Infertility: An Overview
First steps to take in investigating a suspected fertility issue
More Complex Fertility Problems
In the woman, blocked tubes from old infections or endometriosis pose the greatest challenges to the OB-GYN. You can have normal cycles and all the right hormones, but if there is a mechanical blockage in the system, sperm may never meet egg. And if there is a partial blockage, fertilization may take place, but the fertilized egg may get hung up on its way to the uterus, creating an ectopic pregnancy.

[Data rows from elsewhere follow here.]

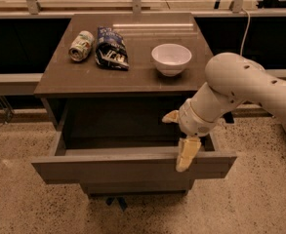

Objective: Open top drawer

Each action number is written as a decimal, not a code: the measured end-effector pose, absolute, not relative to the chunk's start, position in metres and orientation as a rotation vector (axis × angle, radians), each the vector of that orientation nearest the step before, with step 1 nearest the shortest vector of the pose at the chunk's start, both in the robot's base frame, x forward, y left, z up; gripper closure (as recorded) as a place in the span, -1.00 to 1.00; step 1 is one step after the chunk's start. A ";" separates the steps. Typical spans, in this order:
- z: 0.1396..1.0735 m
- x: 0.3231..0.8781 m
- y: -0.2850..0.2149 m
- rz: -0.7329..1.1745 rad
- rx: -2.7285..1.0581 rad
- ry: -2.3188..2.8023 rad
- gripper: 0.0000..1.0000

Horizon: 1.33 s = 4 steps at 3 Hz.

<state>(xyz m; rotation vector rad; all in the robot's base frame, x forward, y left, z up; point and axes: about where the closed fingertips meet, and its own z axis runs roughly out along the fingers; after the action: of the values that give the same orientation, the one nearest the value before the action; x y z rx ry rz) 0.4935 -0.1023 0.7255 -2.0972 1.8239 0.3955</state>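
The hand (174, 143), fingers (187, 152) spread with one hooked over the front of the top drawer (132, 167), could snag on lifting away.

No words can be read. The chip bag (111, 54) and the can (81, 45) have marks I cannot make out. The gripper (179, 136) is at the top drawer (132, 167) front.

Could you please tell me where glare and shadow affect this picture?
Camera view: the light is dim and warm. A bright glare streak crosses the back of the brown tabletop. The space under it, behind the open grey-brown top drawer, lies in deep shadow. The cream hand, at the right of the drawer front, and the white round bowl stand out bright.
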 end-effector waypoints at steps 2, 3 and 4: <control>0.724 0.533 -0.111 0.415 -2.030 1.849 0.26; 0.708 0.545 -0.114 0.426 -1.989 1.856 0.72; 0.689 0.555 -0.108 0.389 -1.950 1.823 1.00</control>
<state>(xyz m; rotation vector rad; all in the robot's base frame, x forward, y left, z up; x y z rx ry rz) 0.5548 -0.1083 0.6890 -1.9505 1.8234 0.3894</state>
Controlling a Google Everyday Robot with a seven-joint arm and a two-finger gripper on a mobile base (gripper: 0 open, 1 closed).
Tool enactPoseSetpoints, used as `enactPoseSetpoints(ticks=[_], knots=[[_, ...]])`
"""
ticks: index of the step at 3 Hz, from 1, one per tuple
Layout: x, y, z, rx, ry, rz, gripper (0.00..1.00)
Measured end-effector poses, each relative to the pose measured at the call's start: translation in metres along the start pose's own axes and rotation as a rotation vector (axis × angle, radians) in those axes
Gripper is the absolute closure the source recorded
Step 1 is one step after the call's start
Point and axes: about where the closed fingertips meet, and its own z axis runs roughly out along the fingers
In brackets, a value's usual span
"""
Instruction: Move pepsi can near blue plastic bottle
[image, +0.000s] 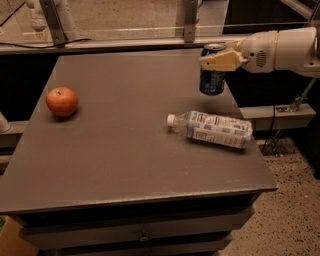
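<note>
The pepsi can (212, 83), dark blue with a silver top, is upright at the table's far right edge, held near its top by my gripper (214, 60). The cream fingers (223, 60) close around it, and the white arm reaches in from the right. I cannot tell whether the can's base touches the table. The blue plastic bottle (216, 129) lies on its side on the right part of the table, white cap pointing left. It is a short way in front of the can.
A red apple (62, 101) sits on the left of the grey table (115, 155). The table's right edge runs just beside the can and bottle. A metal rail and posts (190, 22) stand behind the table. Speckled floor lies to the right.
</note>
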Motion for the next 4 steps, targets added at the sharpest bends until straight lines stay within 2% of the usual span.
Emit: enactPoseSetpoints(ticks=[1,4], knots=[[0.028,0.004,-0.004,-0.051,0.024,-0.008,1.0],[0.078,0.022,-0.024,-0.145,0.044,-0.029,1.0]])
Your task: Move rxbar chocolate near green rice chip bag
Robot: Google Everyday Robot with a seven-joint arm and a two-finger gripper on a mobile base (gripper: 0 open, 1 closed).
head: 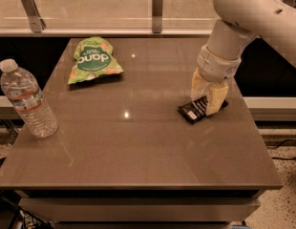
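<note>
The claw [206, 103] clamps the bar [190, 112] by one end on the desk [138, 147], likely to carry it to the bag [93, 61]

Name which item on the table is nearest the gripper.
The rxbar chocolate: the gripper is shut on it at right; the green rice chip bag and water bottle sit far off at left.

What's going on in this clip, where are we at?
The robot's tool is down on the right end of the rxbar chocolate, pinching it. The bar lies flat near the right edge of the table and is not yet lifted. The green rice chip bag lies far off at the back left, so the move is not done. A water bottle stands upright at the left edge.
</note>
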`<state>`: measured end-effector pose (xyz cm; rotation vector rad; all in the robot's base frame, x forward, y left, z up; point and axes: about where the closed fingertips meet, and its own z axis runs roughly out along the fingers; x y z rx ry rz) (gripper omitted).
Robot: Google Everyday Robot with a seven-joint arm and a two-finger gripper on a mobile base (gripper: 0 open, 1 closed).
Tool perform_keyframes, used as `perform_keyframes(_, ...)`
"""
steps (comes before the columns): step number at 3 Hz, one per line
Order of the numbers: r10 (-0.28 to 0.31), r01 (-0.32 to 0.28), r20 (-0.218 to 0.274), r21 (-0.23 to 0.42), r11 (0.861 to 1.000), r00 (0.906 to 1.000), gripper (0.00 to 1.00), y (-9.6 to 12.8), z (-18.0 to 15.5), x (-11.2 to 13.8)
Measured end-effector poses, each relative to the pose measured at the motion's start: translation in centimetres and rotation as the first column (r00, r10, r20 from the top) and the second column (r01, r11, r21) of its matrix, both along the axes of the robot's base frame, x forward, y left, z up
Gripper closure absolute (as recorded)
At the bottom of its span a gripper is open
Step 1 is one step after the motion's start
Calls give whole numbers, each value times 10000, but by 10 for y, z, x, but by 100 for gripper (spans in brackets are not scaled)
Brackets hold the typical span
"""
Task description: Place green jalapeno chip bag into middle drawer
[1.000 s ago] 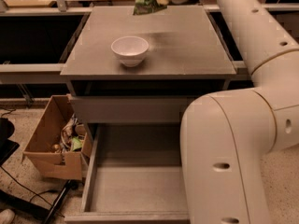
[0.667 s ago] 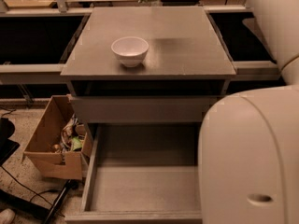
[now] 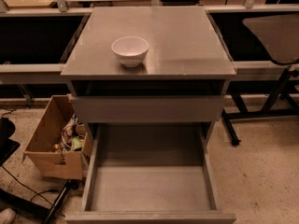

Surgery, laparoscopic (with or without laser) or conventional, may be necessary to treat blocked or kinked tubes. This treatment has become less popular, however, because of the increased success of other assisted reproductive techniques, like in vitro fertilization and other forms of artificial insemination.
Some very unusual infertility conditions may involve antibodies to sperm or involve recurrent miscarriage for immunological reasons. Antibodies related to the disease lupus and others may point to a recurring reason for infertility and early miscarriage. Again, a woman’s regular OB-GYN can tell her and her partner when it’s time to seek further specialists in infertility—usually when the causes of the infertility are unusual or require specialized surgery or sophisticated laboratory protocols.
Although an OB-GYN is a specialist also, it would be foolish for one to hang on to a particularly difficult case beyond his or her capabilities. When a certain level of difficulty is reached, a patient is best served going to a gynecologist who specializes in infertility.